Task brief:
The full listing, copied exactly and free of pictures, is the expected reply.

· · ·

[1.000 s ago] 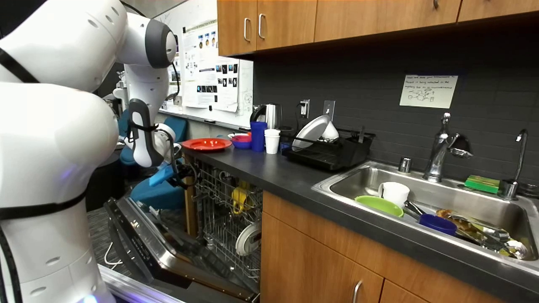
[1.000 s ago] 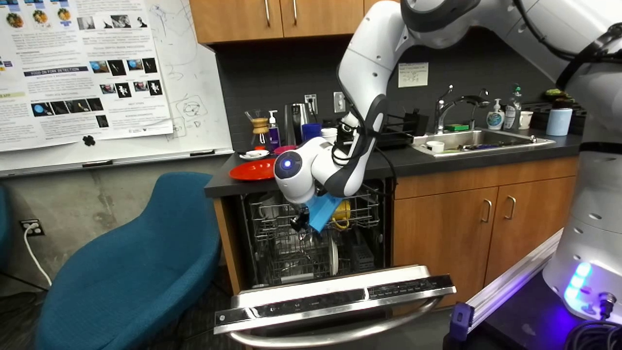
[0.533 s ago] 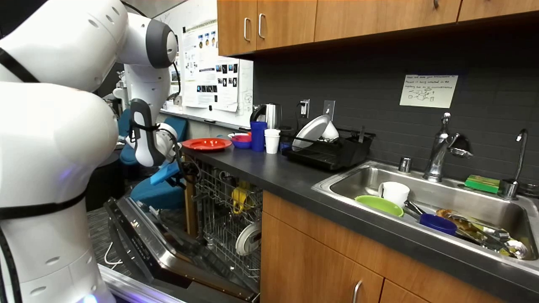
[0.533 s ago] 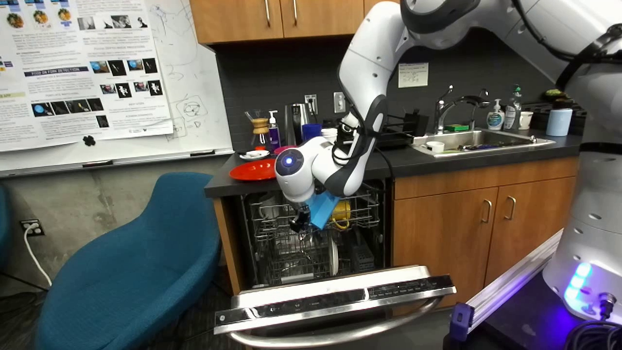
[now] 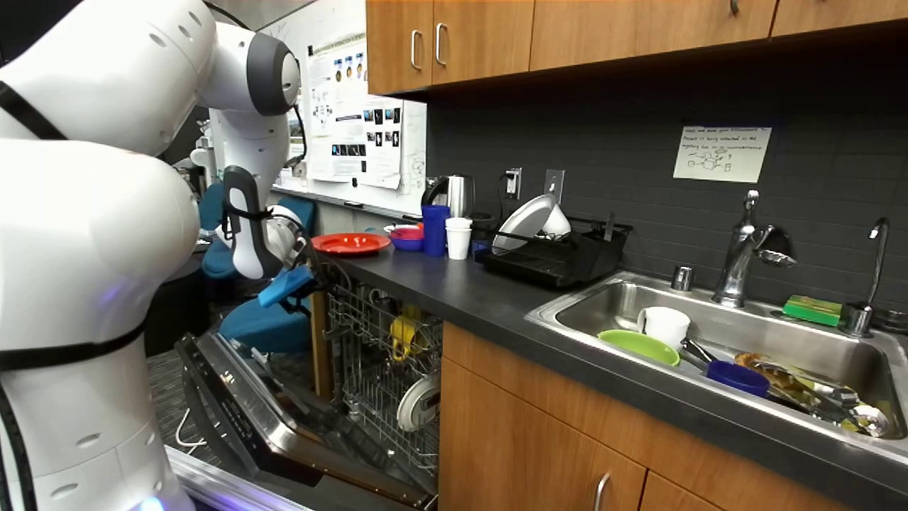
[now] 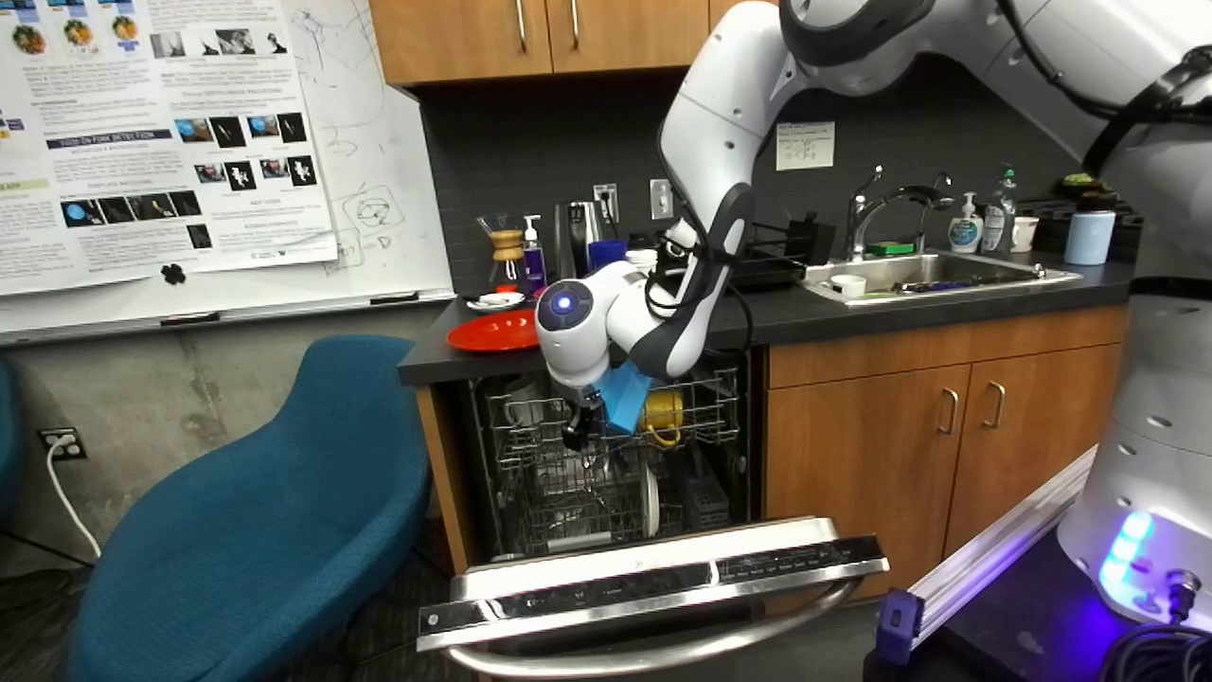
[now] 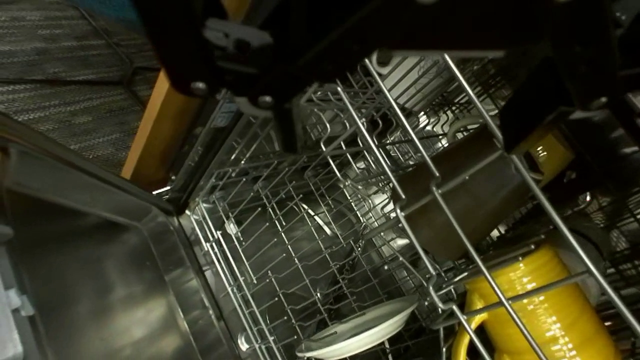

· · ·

Solution for this exercise:
[1.000 s ago] 
[1.000 s ago] 
[0.533 s ago] 
[0.533 s ago] 
[now] 
[now] 
[now] 

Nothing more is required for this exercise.